→ **Work task**: Only one portion of the data is to be written out: from the line bearing "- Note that" through the line bearing "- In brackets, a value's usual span". Write it exactly as it appears.

Data extracted from a collection:
BEGIN

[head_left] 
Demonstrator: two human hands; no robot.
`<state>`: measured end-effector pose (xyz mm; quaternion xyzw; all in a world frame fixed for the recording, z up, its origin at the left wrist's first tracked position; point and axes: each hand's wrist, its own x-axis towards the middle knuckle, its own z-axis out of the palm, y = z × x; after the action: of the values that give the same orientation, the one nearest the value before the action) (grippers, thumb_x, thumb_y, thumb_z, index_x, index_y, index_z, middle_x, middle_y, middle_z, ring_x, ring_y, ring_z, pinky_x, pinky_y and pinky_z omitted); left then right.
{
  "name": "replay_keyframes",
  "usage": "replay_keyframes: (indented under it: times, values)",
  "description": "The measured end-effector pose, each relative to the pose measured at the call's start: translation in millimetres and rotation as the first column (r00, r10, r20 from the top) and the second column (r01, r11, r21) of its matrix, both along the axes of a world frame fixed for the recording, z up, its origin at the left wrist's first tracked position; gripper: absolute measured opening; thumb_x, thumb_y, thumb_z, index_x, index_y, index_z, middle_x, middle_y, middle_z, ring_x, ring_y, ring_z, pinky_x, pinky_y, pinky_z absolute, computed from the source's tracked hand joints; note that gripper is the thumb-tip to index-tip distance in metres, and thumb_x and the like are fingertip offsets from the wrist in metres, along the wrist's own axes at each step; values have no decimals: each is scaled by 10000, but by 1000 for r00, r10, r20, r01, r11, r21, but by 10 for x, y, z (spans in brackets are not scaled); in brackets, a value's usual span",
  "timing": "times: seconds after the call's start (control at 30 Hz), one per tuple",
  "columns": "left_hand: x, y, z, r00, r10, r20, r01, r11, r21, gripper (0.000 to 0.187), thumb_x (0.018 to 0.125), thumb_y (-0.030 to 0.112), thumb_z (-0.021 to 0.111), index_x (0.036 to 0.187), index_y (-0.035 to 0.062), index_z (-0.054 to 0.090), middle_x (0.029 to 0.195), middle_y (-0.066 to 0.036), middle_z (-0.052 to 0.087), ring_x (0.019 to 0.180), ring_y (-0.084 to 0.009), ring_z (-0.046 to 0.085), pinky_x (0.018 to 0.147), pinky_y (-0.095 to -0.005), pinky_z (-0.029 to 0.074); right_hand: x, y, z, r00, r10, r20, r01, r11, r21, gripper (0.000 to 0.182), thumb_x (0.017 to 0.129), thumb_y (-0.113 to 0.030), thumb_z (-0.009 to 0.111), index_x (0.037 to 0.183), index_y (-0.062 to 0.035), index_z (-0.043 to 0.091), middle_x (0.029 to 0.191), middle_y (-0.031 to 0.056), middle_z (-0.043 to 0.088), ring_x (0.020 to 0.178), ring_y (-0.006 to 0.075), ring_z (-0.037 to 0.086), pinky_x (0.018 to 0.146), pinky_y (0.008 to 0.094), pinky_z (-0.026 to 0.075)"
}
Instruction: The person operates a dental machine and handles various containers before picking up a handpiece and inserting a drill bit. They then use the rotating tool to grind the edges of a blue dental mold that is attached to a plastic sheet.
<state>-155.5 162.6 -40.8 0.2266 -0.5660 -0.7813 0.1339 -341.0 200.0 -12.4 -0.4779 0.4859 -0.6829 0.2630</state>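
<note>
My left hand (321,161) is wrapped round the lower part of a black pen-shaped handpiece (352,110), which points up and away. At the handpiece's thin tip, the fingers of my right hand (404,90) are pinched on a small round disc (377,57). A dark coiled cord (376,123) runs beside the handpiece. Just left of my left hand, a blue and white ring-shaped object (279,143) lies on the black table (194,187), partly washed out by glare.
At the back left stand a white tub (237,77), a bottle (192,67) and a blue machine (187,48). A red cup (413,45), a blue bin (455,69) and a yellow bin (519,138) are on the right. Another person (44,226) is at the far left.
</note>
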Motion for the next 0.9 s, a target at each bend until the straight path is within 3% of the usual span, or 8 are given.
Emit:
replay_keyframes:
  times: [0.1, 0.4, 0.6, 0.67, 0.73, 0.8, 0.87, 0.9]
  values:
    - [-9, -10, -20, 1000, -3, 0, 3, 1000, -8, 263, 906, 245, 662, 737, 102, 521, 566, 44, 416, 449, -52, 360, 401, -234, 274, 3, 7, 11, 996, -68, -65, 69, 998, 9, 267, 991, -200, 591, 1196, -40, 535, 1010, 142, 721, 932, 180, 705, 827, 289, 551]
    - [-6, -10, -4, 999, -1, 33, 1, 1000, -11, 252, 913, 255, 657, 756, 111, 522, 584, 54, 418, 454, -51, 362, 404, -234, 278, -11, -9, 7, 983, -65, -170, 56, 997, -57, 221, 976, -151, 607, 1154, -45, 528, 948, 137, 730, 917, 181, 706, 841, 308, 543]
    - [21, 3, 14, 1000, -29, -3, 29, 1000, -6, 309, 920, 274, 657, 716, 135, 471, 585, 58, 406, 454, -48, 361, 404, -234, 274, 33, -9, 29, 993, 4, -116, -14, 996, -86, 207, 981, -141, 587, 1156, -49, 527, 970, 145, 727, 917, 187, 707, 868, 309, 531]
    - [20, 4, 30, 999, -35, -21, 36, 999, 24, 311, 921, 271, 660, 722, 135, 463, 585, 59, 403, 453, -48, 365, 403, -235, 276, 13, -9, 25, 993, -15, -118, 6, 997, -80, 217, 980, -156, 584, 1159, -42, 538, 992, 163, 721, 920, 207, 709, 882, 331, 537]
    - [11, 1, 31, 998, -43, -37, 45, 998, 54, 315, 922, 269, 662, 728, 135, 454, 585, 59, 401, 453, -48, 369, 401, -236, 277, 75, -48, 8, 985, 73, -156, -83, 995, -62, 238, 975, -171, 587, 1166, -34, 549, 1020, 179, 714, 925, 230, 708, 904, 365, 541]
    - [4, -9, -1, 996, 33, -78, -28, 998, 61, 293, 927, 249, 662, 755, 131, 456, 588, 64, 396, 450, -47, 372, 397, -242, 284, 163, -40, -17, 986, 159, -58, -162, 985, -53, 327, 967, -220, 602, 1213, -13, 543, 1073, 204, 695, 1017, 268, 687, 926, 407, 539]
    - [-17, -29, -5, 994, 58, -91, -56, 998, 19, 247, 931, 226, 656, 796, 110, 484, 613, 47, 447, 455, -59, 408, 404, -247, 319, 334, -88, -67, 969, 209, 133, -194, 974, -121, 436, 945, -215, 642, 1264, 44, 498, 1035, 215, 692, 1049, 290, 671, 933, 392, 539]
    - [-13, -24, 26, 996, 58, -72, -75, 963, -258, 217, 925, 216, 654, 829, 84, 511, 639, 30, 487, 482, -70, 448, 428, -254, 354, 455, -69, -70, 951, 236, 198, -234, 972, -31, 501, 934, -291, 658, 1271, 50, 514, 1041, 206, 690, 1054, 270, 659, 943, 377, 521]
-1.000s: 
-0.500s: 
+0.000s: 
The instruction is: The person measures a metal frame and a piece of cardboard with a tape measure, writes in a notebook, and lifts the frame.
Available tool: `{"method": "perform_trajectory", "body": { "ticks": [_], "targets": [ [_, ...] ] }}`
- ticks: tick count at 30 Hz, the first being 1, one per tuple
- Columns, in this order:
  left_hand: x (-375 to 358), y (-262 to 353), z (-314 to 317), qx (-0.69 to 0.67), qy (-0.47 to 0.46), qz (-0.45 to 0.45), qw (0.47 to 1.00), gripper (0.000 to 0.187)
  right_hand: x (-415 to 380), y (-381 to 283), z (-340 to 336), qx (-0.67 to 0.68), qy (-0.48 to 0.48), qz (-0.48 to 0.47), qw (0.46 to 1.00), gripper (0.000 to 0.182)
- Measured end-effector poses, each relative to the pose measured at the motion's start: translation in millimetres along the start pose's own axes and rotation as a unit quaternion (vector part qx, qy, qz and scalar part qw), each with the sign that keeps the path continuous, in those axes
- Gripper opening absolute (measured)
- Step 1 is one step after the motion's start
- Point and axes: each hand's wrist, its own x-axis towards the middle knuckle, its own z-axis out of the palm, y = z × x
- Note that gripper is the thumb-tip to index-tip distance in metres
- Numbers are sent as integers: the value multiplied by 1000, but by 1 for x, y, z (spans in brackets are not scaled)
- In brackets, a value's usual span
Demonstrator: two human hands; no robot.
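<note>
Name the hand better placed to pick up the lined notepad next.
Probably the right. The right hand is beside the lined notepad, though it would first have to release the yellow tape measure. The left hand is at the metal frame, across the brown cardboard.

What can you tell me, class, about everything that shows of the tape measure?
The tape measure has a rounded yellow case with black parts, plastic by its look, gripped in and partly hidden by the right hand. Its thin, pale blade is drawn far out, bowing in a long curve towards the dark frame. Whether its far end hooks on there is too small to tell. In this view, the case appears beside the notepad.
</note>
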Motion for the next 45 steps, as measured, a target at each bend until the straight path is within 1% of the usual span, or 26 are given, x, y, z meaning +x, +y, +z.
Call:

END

→ **Response area**:
- Note that gripper is the thumb-tip to index-tip distance in metres
- Numbers are sent as integers: the value multiplied by 1000, but by 1 for x, y, z (spans in brackets are not scaled)
- In brackets, a value's usual span

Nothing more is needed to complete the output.